Tens of thousands of Central Africans hiding in bush, UN official says

Tens of thousands of Central Africans hiding in bush, UN official says

Toby Lanzer, UN Humanitarian Coordinator for the Central African Republic
A major portion of the 200,000 people internally displaced within the Central African Republic (CAR) – due to fear of armed groups – are hiding in the bush not far from their homes and international assistance must reach them there, a United Nations humanitarian official said today.

“People have fled just 500 yards or 1000 yards from their villages,” Toby Lanzer, UN Humanitarian Coordinator for the Central African Republic (CAR), said, adding: “We’re providing them with shelter, access to clean water, health care, seeds and tools,” in addition to “bush schools” based in thatched huts for 75,000 children.

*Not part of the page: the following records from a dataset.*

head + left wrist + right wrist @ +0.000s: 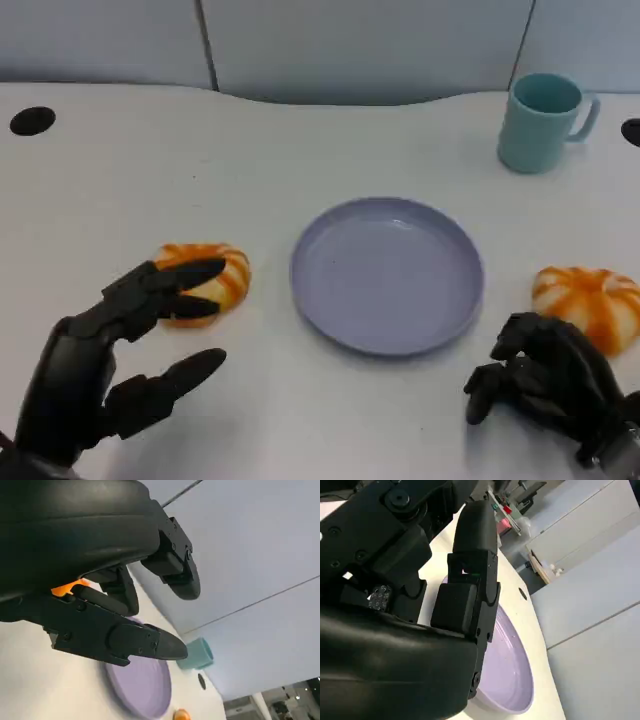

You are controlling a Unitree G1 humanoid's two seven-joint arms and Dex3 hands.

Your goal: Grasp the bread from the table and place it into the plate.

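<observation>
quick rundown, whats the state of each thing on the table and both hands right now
left bread: lying on the table left of the plate, left hand's fingers over it, not lifted
right bread: lying on the table right of the plate, not held
plate: upright, nothing in it
mug: upright at the far right, handle to the right
left hand: fingers spread, holding nothing
right hand: fingers curled in, holding nothing

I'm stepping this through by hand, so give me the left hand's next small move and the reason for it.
Probably ease the left hand forward and close its fingers around the left bread. The fingers are spread, the upper ones already over the bread's near side, with nothing gripped yet. The plate sits empty just beside it.
</observation>
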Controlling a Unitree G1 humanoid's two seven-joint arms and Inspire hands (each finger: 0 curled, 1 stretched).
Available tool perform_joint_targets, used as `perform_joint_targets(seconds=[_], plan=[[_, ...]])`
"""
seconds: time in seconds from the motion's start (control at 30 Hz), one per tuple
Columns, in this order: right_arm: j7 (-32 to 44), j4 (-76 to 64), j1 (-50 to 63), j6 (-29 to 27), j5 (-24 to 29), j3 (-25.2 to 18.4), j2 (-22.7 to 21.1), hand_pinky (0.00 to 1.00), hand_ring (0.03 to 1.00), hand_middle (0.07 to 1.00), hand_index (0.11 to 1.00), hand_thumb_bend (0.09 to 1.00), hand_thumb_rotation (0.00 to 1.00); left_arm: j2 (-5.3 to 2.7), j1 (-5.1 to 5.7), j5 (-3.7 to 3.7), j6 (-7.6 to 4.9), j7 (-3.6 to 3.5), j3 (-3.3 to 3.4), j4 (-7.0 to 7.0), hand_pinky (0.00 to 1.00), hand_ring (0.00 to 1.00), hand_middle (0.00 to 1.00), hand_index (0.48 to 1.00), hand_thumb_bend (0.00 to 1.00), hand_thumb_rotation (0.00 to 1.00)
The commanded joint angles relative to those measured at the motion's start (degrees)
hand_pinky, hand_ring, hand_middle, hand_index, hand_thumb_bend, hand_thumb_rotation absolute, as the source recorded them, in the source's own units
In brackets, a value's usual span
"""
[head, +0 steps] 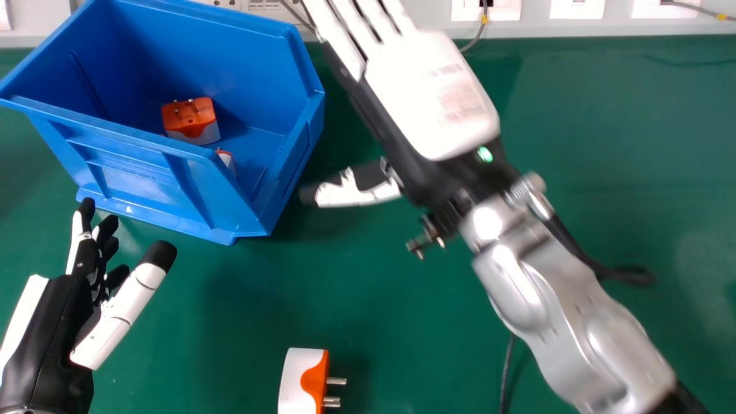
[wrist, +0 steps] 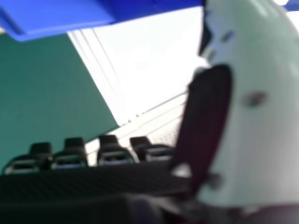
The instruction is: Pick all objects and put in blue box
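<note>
Green and smooth, a tabletop (head: 604, 144) bears an open blue plastic box (head: 135, 172); the robot's black-and-white right hand (head: 437, 98) hangs at the box's right, fingers straight and released. The black-and-white left hand (head: 60, 299) is nearer, fingers loosely parted, empty. A blocky orange-and-white plug adapter (head: 190, 118) lies inside the box; a white-and-orange two-pin adapter (head: 296, 379) lies outside, on the tabletop, and a partly hidden orange-and-white piece (head: 227, 160) inside.
</note>
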Motion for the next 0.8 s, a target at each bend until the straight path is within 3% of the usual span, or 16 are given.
perform_joint_targets(seconds=[0.0,0.1,0.23,0.4,0.6,0.77], plan=[[1.26,-5.56,3.54,0.51,-0.19,-1.69,-0.22,1.00,1.000,1.000,1.000,0.637,0.34,0.11,0.35,-0.06,-1.19,0.06,0.35,-0.70,0.94,1.00,1.00,1.000,0.83,0.72],[1.88,-8.79,8.54,0.18,-0.30,-2.21,-0.67,1.00,1.000,1.000,1.000,0.628,0.35,0.04,0.51,0.10,-1.38,0.15,0.29,-0.58,0.94,1.00,1.00,1.000,0.83,0.72],[1.53,-11.59,16.06,-1.39,0.56,-2.60,-1.53,0.99,1.000,1.000,1.000,0.627,0.37,0.07,0.47,0.88,-2.18,0.40,-0.10,0.15,0.94,1.00,1.00,1.000,0.83,0.72],[0.17,-12.14,25.30,-4.04,2.08,-2.54,-1.87,0.98,1.000,1.000,1.000,0.627,0.37,0.39,-0.04,1.68,-4.34,0.31,-0.28,2.62,0.94,1.00,1.00,1.000,0.81,0.71],[2.27,-13.89,31.17,-4.19,-0.18,-1.77,-2.26,0.94,1.000,1.000,1.000,0.631,0.35,0.20,-0.29,1.19,-6.65,-0.11,-0.12,5.24,0.94,1.00,1.00,1.000,0.80,0.69],[4.17,-15.17,35.37,-7.03,1.09,-0.19,-3.40,0.92,1.000,1.000,1.000,0.648,0.36,0.07,-0.36,0.87,-7.39,-0.07,0.00,6.12,0.94,1.00,1.00,1.000,0.80,0.68]])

The UN has appealed for $92 million for humanitarian needs in CAR this year. It has so far received only about 10 per cent of those funds, Mr. Lanzer said.

He said that much of the displacement is caused by fighting between the Government and rebel factions, mainly in the north, which the UN was trying to end by promoting dialogue and helping reform the security sector.

He also stressed, however, that the country was “at the heart of a fairly rough neighbourhood,” between the strife-torn countries of Sudan, Chad and the Democratic Republic of the Congo (DRC) and it was often used by foreign armed groups for transit and staging grounds.

The ongoing insecurity has forced an estimated 100,000 people to flee to Chad or Cameroon as refugees, beside the 200,000 who have become internally displaced persons (IDPs).

The UN would prefer not to move those people hiding near their villages to displaced-persons camps, because they would lose complete control over their lives and livelihoods, Mr. Lanzer said.

Many can still farm, particularly if their children are attending the so-called bush schools during the day.